Too many inexperienced/marketing driven gamers will get suckered into the hype of both Fiji XT and 980Ti while cards like 290X and GTX970 are awesome values for 1080P and 1200P gaming. I still got my $$ down on Fiji PRO (hopefully at least a 3500 shader card) being a sleeper of 2015.
Fun facts from the 980Ti review:
1. $699 780Ti has a
smaller performance lead over a $299 280X at 1440P (34%) than a $649 980Ti has over the $270 R9 290X (39%) or over the $300 GTX970 (41%). Furthermore, 780Ti had the same VRAM as the 280X but at least the 980Ti has 50% more than the R9 290X and 71% more than the GTX970. Shows how much NV's marketing trolled the average PC gamer with the $699 780Ti last gen.
2. Today a former $700 Kepler flagship is
only 6% faster than a $400 MSRP reference R9 290 at 1440P. And of course an after-market R9 290 can be now purchased for just
$230. This should be an eye-opener to anyone who pays attention to the depreciation of GPUs and isn't in a rush to have the latest and greatest at the beginning of a new gen! That means in just 1.5 years, 780Ti lost nearly $470 of "performance value" in relative terms.

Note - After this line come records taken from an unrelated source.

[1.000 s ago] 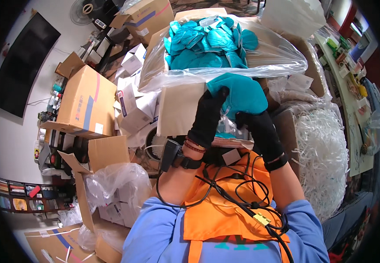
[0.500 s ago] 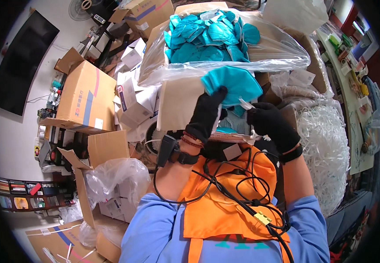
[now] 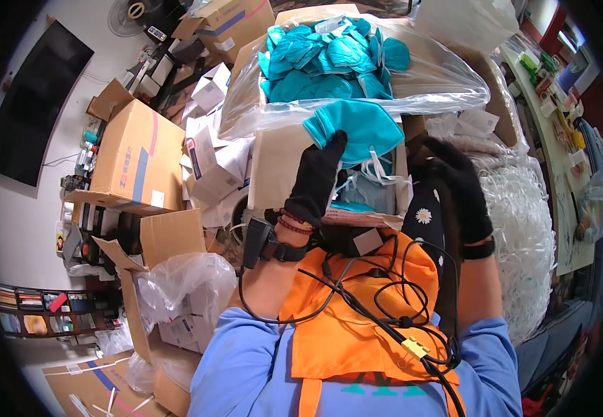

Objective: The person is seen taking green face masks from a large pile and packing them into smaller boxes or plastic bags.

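My left hand [image 3: 315, 179], in a black glove, grips a small fanned stack of teal face masks [image 3: 364, 132] from its near left side. White ear loops [image 3: 378, 169] dangle off the stack's lower right. Beneath it stands an open carton [image 3: 274, 167], with more teal and pale blue masks [image 3: 364, 198] partly hidden inside. To the right of this carton, my right hand [image 3: 460, 184], also black-gloved, is off the masks. Its fingers are apart and slightly bent, and nothing shows in them. A big plastic-lined box holds a heap of teal masks [image 3: 329, 62] just beyond.
A clear plastic liner [image 3: 440, 83] spills over the big box's edge. At right sits a bulky mass of white strips [image 3: 513, 236]. White small boxes [image 3: 211, 156] and a tall brown carton [image 3: 135, 156] stand at left. Black cables [image 3: 378, 313] lie across my orange apron [image 3: 329, 347].
My left hand has drawn the mask stack slightly left and nearer. My right hand has let go of the white loops and moved right, its fingers opening.
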`<state>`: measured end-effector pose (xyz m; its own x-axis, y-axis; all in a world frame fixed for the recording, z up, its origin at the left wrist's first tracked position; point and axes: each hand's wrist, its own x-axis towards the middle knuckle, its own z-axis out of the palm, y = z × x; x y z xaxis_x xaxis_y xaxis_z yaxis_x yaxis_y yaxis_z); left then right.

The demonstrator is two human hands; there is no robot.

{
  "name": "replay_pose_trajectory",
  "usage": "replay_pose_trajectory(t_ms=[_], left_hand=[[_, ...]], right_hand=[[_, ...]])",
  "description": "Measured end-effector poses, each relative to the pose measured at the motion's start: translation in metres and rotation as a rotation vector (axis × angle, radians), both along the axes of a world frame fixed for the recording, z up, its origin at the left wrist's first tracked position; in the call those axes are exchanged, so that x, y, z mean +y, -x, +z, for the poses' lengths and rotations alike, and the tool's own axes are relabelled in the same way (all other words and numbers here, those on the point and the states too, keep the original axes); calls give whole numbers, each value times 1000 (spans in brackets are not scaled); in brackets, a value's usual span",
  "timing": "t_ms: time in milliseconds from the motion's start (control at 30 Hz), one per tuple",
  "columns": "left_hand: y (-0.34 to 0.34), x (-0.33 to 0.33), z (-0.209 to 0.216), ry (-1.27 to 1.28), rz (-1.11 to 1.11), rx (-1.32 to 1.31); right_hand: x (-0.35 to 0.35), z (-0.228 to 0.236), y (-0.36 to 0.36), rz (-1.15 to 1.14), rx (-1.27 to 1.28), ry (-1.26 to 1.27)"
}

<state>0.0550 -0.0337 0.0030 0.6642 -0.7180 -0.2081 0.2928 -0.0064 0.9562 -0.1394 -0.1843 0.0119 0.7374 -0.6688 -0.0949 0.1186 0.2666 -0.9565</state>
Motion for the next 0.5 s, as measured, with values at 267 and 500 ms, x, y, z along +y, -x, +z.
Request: replay_pose_trajectory(t_ms=[267,500], left_hand=[[8,0,-18,-11,-6,-454],[25,13,-36,147,-355,-327]], right_hand=[[45,-24,-36,342,105,-112],[53,-43,-22,92,-36,-349]])
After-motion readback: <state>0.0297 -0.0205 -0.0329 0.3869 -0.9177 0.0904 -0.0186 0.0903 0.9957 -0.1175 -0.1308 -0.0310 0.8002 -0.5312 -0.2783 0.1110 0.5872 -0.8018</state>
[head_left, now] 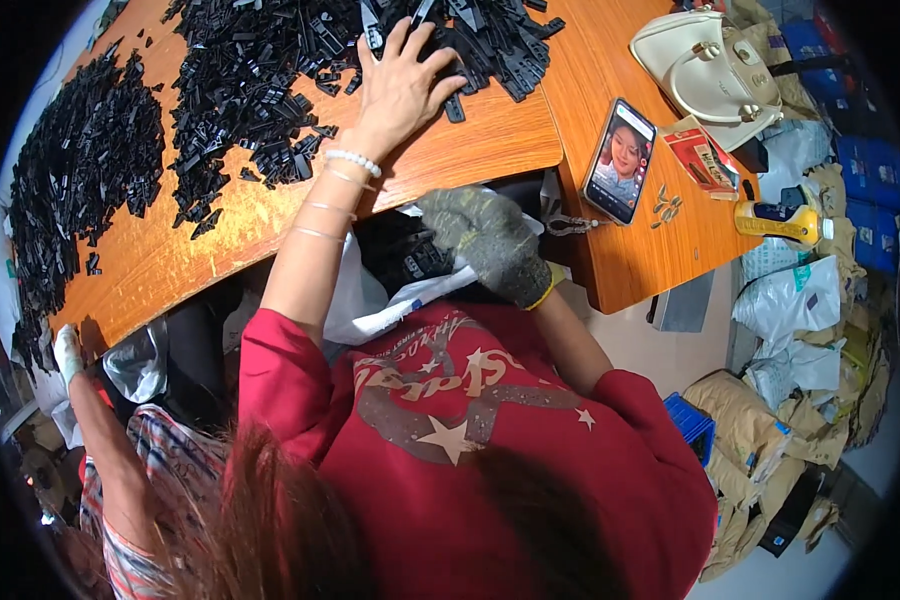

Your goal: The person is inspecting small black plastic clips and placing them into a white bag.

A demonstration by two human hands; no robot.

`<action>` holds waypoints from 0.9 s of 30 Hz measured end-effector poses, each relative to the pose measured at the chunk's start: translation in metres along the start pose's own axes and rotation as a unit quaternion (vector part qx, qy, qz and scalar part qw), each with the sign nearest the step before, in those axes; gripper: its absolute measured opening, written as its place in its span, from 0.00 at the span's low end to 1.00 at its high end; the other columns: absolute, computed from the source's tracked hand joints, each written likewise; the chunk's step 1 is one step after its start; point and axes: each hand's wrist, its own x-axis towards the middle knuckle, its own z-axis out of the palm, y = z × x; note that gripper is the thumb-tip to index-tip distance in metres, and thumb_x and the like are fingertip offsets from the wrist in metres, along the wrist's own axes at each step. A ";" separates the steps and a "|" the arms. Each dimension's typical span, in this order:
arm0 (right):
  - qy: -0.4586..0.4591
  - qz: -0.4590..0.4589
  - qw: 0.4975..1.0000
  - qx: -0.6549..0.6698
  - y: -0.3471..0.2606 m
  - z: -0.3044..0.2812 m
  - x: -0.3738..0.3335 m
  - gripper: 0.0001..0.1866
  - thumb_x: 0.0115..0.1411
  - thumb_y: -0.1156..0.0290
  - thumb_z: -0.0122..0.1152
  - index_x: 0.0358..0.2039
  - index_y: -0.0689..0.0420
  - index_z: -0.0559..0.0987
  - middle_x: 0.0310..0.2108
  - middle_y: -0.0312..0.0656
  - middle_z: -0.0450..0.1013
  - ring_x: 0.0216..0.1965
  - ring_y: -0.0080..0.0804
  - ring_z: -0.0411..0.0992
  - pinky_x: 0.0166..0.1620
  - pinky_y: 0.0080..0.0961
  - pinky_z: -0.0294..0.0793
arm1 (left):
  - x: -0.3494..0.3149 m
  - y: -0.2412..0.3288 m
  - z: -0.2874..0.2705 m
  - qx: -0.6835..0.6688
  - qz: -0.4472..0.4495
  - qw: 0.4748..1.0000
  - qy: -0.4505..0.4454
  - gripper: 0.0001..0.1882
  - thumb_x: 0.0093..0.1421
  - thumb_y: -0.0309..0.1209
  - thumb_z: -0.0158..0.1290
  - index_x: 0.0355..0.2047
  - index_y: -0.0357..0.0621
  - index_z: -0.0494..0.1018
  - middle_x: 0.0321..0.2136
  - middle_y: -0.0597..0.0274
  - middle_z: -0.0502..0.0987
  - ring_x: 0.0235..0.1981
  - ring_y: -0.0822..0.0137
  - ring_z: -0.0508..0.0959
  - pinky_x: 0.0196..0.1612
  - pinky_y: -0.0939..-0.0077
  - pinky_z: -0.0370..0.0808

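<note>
My bare left hand (402,85), with bracelets on its wrist, lies palm down at the near edge of a large pile of small black plastic parts (260,80). Its fingers are spread, and the fingertips touch the parts. My right hand (490,240) wears a grey knitted glove with a yellow cuff edge. It is curled closed over a white plastic bag (370,318) at my lap, just below the table edge. More black parts (405,250) show inside the bag. Whatever the gloved fingers may hold is hidden.
On the wooden table (495,140) lie another black pile (95,160), a phone (620,162), a red packet (702,158), a cream handbag (705,75) and a yellow bottle (785,222). A co-worker's gloved hand (68,352) is at the left. Sacks (760,430) line the right.
</note>
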 end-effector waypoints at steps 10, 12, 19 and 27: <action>0.123 -0.018 0.975 -0.184 0.003 -0.013 0.020 0.16 0.54 0.73 0.58 0.44 0.61 0.77 0.40 0.46 0.76 0.39 0.35 0.75 0.42 0.28 0.75 | -0.037 0.030 -0.037 -0.067 0.017 0.997 -0.016 0.15 0.54 0.30 0.54 0.44 0.51 0.74 0.56 0.59 0.65 0.62 0.52 0.57 0.60 0.36 0.47; 0.137 -0.053 0.965 -0.219 0.005 -0.012 0.019 0.16 0.54 0.71 0.58 0.43 0.61 0.78 0.40 0.49 0.76 0.40 0.43 0.75 0.44 0.32 0.74 | -0.047 0.030 -0.033 -0.105 0.070 0.992 -0.022 0.17 0.51 0.25 0.51 0.44 0.44 0.72 0.56 0.56 0.65 0.60 0.53 0.60 0.63 0.48 0.50; 0.129 -0.085 0.946 -0.286 0.002 -0.012 0.014 0.16 0.51 0.74 0.60 0.42 0.61 0.78 0.41 0.46 0.76 0.40 0.41 0.75 0.44 0.32 0.75 | -0.049 0.030 -0.043 -0.094 0.106 0.986 -0.086 0.13 0.52 0.27 0.48 0.40 0.42 0.71 0.46 0.53 0.68 0.54 0.54 0.65 0.58 0.60 0.61; 0.153 0.147 0.977 0.023 -0.019 -0.008 0.013 0.18 0.58 0.72 0.55 0.48 0.64 0.74 0.41 0.48 0.75 0.35 0.28 0.76 0.40 0.24 0.75 | -0.065 0.039 -0.052 -0.345 -0.148 0.926 0.045 0.17 0.50 0.22 0.57 0.43 0.39 0.71 0.33 0.54 0.75 0.32 0.58 0.75 0.38 0.67 0.72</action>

It needs to be repeated again: in just 1.5 years, a $700 flagship NV card is now barely faster than a
today's $230 GPU at 1440P.
INSANE. For anyone who thinks it's a good idea to buy a $650-700 flagship card and keep it for 4-5 years, this is proof you are upgrading your PC wrong. (And no I am not specifically criticizing NV because a $1500 R9 295X2 was an even bigger fail,
losing $1000 of value in just 12 months).